### WHAT TO PRODUCE
Should the word "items" occur in a line of the records, copy that line.

### DATA SECTION
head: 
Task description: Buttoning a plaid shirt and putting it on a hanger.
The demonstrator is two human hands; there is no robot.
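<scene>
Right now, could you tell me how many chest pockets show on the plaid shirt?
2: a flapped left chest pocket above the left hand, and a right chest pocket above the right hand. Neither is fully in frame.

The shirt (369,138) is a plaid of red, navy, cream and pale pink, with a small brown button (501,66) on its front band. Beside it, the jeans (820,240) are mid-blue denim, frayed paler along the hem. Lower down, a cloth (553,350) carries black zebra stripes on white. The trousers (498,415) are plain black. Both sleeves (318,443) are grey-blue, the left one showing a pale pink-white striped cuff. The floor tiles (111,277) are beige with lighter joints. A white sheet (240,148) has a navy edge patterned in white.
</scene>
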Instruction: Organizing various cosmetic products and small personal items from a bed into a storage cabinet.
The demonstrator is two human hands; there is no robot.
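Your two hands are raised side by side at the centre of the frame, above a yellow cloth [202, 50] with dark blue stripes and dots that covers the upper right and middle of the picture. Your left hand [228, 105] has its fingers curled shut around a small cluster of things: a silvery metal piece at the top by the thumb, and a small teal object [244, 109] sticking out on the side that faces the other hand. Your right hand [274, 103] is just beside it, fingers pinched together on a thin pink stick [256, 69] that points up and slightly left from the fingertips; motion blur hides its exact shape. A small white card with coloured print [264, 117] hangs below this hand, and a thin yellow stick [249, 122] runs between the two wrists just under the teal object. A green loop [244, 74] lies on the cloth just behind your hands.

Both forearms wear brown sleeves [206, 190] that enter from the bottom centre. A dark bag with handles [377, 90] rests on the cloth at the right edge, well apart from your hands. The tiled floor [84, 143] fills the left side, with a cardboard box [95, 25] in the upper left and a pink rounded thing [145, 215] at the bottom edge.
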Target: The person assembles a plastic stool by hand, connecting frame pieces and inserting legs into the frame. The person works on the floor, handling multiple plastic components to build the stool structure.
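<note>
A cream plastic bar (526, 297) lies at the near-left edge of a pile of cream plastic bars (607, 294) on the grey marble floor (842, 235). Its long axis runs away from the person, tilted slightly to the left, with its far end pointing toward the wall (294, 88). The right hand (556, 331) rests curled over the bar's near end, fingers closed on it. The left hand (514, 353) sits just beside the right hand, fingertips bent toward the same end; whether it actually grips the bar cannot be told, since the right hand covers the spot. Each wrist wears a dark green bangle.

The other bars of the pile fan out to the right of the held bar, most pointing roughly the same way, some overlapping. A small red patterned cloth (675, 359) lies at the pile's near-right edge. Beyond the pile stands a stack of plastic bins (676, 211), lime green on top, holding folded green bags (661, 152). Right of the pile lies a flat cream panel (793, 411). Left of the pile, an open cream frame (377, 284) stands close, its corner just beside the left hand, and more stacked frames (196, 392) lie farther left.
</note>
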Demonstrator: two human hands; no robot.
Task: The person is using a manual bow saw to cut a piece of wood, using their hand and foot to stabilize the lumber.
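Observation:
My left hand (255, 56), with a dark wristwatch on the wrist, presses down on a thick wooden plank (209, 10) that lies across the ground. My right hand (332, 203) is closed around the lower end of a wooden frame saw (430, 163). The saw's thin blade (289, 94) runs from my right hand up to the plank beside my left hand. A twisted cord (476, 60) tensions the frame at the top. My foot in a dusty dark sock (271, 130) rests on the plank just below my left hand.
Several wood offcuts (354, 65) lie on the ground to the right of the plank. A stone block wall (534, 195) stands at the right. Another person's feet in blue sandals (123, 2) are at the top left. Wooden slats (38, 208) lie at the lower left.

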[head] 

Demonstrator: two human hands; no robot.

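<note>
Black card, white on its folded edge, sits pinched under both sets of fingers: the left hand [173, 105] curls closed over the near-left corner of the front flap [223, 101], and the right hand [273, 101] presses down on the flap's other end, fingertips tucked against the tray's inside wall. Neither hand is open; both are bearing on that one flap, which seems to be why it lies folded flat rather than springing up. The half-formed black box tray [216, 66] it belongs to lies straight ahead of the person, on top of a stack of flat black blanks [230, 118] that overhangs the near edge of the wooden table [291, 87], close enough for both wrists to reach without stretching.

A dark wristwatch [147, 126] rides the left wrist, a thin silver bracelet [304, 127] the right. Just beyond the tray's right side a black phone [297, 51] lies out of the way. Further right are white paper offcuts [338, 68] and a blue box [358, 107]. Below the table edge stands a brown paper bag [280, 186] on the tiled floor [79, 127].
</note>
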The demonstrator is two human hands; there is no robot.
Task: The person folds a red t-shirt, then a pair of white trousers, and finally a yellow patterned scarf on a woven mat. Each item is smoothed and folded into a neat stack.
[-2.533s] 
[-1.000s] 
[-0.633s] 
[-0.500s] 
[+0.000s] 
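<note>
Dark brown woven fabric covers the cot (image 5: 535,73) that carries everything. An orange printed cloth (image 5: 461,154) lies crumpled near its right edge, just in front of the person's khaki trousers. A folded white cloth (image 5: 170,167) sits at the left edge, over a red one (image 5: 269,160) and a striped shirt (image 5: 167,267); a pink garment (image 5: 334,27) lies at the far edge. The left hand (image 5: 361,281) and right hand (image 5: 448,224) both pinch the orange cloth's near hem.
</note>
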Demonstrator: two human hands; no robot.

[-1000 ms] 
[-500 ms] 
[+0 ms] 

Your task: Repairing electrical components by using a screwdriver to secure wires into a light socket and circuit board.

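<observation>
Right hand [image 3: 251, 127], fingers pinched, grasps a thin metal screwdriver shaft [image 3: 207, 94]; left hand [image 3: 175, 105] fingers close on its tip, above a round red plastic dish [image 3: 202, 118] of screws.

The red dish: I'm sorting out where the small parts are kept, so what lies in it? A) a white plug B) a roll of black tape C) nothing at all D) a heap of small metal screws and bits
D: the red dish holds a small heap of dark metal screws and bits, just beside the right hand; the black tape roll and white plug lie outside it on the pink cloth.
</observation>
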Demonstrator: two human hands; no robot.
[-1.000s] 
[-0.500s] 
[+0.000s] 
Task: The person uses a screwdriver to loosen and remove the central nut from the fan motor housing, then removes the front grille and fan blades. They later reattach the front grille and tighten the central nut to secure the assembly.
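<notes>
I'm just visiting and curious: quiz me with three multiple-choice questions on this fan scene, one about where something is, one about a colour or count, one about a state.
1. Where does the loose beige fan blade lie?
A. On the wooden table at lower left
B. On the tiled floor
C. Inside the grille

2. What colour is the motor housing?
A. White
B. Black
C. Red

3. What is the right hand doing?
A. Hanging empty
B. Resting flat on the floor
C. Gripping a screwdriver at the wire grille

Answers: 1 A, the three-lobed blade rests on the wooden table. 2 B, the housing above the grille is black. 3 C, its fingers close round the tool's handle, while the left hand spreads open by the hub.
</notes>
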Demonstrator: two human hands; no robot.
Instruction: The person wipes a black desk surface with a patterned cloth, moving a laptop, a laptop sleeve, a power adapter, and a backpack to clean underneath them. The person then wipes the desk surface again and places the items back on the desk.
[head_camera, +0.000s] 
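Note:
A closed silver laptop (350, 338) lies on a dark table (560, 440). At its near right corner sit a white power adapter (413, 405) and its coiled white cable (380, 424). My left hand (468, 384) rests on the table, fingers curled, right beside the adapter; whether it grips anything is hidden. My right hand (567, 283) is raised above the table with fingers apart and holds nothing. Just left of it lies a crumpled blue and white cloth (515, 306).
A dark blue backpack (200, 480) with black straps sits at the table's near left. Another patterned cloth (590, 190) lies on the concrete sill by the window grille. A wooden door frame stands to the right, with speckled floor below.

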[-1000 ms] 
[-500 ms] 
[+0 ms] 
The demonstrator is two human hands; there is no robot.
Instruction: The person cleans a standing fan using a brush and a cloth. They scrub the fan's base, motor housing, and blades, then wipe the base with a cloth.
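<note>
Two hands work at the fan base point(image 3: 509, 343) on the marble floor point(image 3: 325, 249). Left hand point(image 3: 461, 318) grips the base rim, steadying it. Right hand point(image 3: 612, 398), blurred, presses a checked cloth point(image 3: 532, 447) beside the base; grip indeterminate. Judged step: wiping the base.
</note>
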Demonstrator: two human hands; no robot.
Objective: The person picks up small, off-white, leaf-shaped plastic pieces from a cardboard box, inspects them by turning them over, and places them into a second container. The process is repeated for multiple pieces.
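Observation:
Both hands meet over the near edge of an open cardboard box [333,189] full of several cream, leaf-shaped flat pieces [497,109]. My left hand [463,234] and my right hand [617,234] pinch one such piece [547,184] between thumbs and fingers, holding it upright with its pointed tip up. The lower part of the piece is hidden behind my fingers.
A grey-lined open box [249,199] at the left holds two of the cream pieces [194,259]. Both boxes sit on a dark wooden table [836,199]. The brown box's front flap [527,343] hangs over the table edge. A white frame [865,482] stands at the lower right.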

### ANSWER BOX
Instruction: Organizing various cosmetic products and small personal items from a bed into a storage cabinet.
Instruction: The person wipes a black desk surface with a patterned cloth, moving a laptop, a laptop sleeve, a power adapter, and a backpack to clean underneath them. The person then wipes the desk surface again and places the items back on the desk.

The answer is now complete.